Ukraine is one of the world’s largest grain exporters, and disruptions to shipments caused by the war have interrupted supply chains around the globe and contributed to turbulence in the global food market, which has since eased.
Vadaturskyi said there were two other important steps before reopening Mykolaiv, including allowing vessels stranded there to move, and boosting ship inspections to clear a grain backlog.
At Russia’s current inspection pace, “there is no space for Mykolaiv, because you’re not utilizing fully the capacity of the ports which already exist” under the deal, Vadaturskyi said.
Ukraine has repeatedly accused Russia of deliberately delaying inspections of ships carrying Ukrainian agricultural goods. Russia denies the accusation.
Mykolaiv accounted for 35% of Ukraine’s food exports before last year’s invasion.
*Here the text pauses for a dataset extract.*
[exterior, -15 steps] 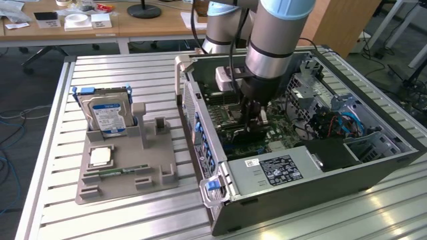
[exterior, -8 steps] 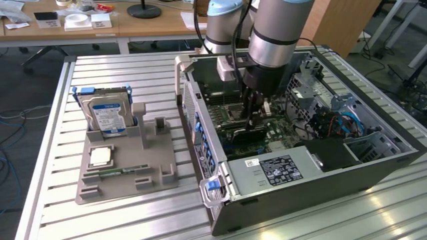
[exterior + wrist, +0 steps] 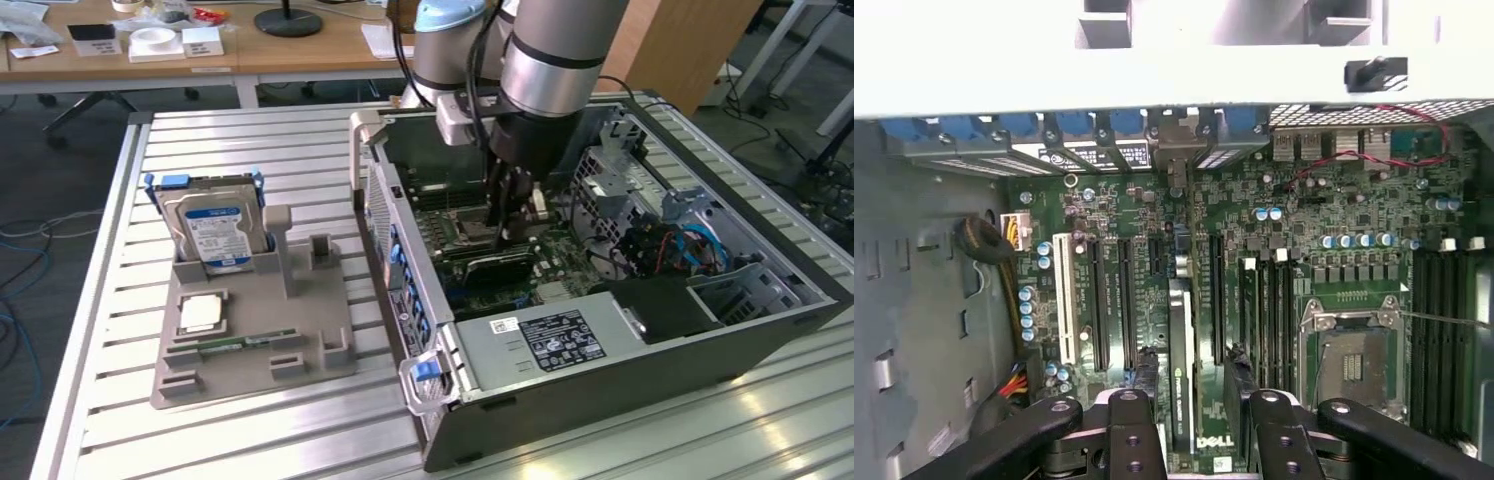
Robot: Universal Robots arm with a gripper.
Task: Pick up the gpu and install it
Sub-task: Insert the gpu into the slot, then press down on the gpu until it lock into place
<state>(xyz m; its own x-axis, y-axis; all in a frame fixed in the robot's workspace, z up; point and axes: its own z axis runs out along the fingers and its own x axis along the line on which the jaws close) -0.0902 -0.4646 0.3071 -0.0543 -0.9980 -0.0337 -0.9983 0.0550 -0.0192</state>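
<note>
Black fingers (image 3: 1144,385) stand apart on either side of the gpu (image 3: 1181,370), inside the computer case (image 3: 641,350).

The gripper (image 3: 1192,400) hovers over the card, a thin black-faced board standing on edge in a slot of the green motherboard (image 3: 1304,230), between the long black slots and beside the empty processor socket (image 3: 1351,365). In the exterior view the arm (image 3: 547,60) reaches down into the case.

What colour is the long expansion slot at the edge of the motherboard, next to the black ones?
White; the expansion slot shows best in the wrist view, beside the black slots.
</note>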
A major wheat and corn exporter, Ukraine’s grain exports dropped 28.4% to 30.8 million tonnes so far in the 2022/23 season as of Feb. 22, due to a smaller harvest and logistical problems.
Vadaturskyi became CEO after his father, Nibulon founder Oleksiy Vadaturskyi, and his mother were killed in a Russian missile strike on his home in Mykolaiv last year.